2007 single by Good Charlotte

"Dance Floor Anthem (I Don't Wanna Be in Love)", known as "Dance Floor Anthem" on the album, is a song by American pop-punk band Good Charlotte on their fourth studio album, Good Morning Revival (2007). The song became the band's highest-charting single in Australia, reaching number two for three nonconsecutive weeks and earning a platinum certification. In the United States, the song peaked at number 25 on the Billboard Hot 100 and was certified double platinum.

==Music video==
The video (directed by Sean Michael Turrell) begins in a shot of a beating heart on a TV monitor, and the shot becomes a small montage of the band in a party, and also in a white and orange corridor playing their instruments. This scene alternates with shots of Joel Madden and a woman in an elevator. When the chorus comes, the band appears in individual shots in the party. This turns into the band in the corridor again, and then into Madden's elevator buddy raging at him. The party scene, the corridor scene, a new scene of three nurses dancing in a vacant corridor, a new elevator scene and the TV heart breaking apart play throughout the chorus, and then the video turns into individual shots of the band playing in the elevator.
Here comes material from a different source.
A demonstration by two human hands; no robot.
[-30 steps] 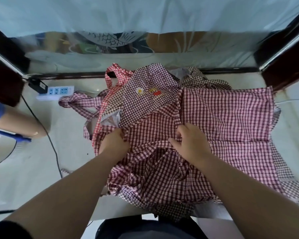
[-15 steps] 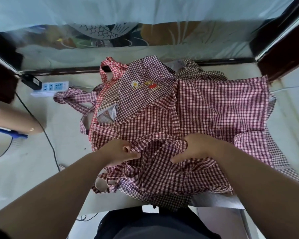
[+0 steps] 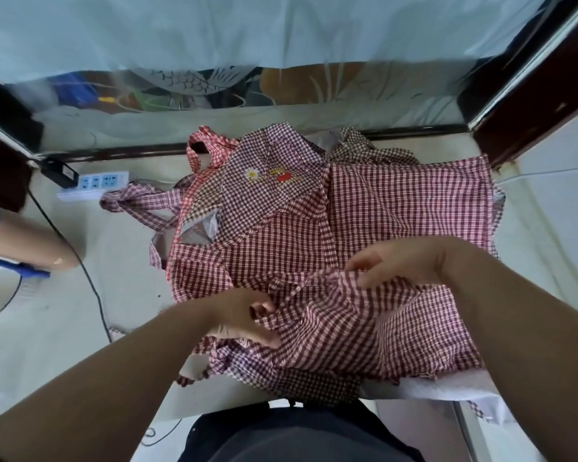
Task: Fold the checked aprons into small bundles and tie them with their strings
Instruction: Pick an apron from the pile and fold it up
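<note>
A heap of red-and-white checked aprons (image 3: 397, 208) lies spread on the pale surface (image 3: 124, 261) in front of me. The topmost apron (image 3: 341, 325) is bunched up near my body. My left hand (image 3: 247, 320) pinches its left edge with curled fingers. My right hand (image 3: 401, 261) grips a fold of the same apron at its upper right. An apron with a daisy embroidery (image 3: 267, 176) lies behind. Checked strings (image 3: 141, 203) trail out to the left of the heap.
A white power strip (image 3: 95, 183) with a black plug sits at the back left, and a black cable (image 3: 90, 278) runs forward from it. Another person's arm (image 3: 24, 241) reaches in at the left edge. Dark wooden frames stand at both sides.
Both hands have drawn the top apron toward me and lifted it. My right hand moved up and right with a fold; my left hand shifted down and right along the edge.
</note>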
These scenes alternate until the end.

==Chart performance==
"Dance Floor Anthem" became the band's highest-charting song in Australia, debuting at number two on the ARIA Singles Chart on July 15, 2007. Throughout August and September, it rose and fell within the top five, logging two more weeks at number two. Afterwards, it fell down the chart, spending a further 21 weeks in the top 50. At the end of the year, the single came in at number 12 on the Australian year-end chart. The Australian Recording Industry Association (ARIA) awarded the single a platinum certification for shipping over 70,000 copies. In neighboring New Zealand, the song debuted at number 38 on August 13, then reached its peak of number 11 six weeks later, becoming the band's second-highest-charting single there after "I Just Wanna Live", which reached number six. It spent 26 weeks on the Recorded Music NZ (then RIANZ) chart altogether and was certified platinum for sales and streaming figures exceeding 30,000 units.

"Dance Floor Anthem" is the second-highest-peaking song of Good Charlotte's career on the US Billboard Hot 100, where it reached number 25. By January 2009, it had sold over two million copies in the US, enough to earn a double-platinum certification from the Recording Industry Association of America (RIAA). In Canada, the song reached number 35 on the Canadian Hot 100 chart. In Europe, it charted in Finland, where it debuted and peaked at number 19 on the seventh chart week of 2008 but dropped out of the chart the next week. It also appeared on Slovakia's chart, where it reached number 18 and spent 41 nonconsecutive weeks in the top 100.

==Track listings==

US CD ringle
1. "I Don't Wanna Be in Love (Dance Floor Anthem)" – 4:04
2. "Keep Your Hands Off My Girl" (Brass Knuckles remix) – 3:26
3. "The River" (acoustic version) – 3:32
4. "I Don't Wanna Be in Love (Dance Floor Anthem)" (ringtone)

Australian CD single
1. "Dance Floor Anthem (I Don't Want to Be in Love)" (radio edit)
2. "Dance Floor Anthem (I Don't Want to Be in Love)" (album version)
3. "Keep Your Hands Off My Girl" (Brass Knuckles remix)

==Charts==

===Weekly charts===

| Chart (2007–2008) | Peak position |
|---|---|
| Australia (ARIA) | 2 |
| Canada Hot 100 (Billboard) | 35 |
| CIS Airplay (TopHit) | 114 |
| Finland (Suomen virallinen lista) | 19 |
| Mexico Anglo (Monitor Latino) | 17 |
| New Zealand (Recorded Music NZ) | 11 |
| Slovakia Airplay (ČNS IFPI) | 18 |
| Ukraine Airplay (TopHit) | 189 |
| US Billboard Hot 100 | 25 |
| US Adult Pop Airplay (Billboard) | 21 |
| US Pop Airplay (Billboard) | 16 |

| Chart (2023) | Peak position |
|---|---|
| Germany Airplay (TopHit) | 182 |

===Year-end charts===

| Chart (2007) | Position |
|---|---|
| Australia (ARIA) | 12 |

==Certifications==

| Region | Certification | Certified units/sales |
| Australia (ARIA) | Platinum | 70,000^{^} |
| New Zealand (RMNZ) | Platinum | 30,000^{‡} |
| United States (RIAA) | 2× Platinum | 2,000,000^{‡} |
^{^} Shipments figures based on certification alone. ^{‡} Sales+streaming figures based on certification alone.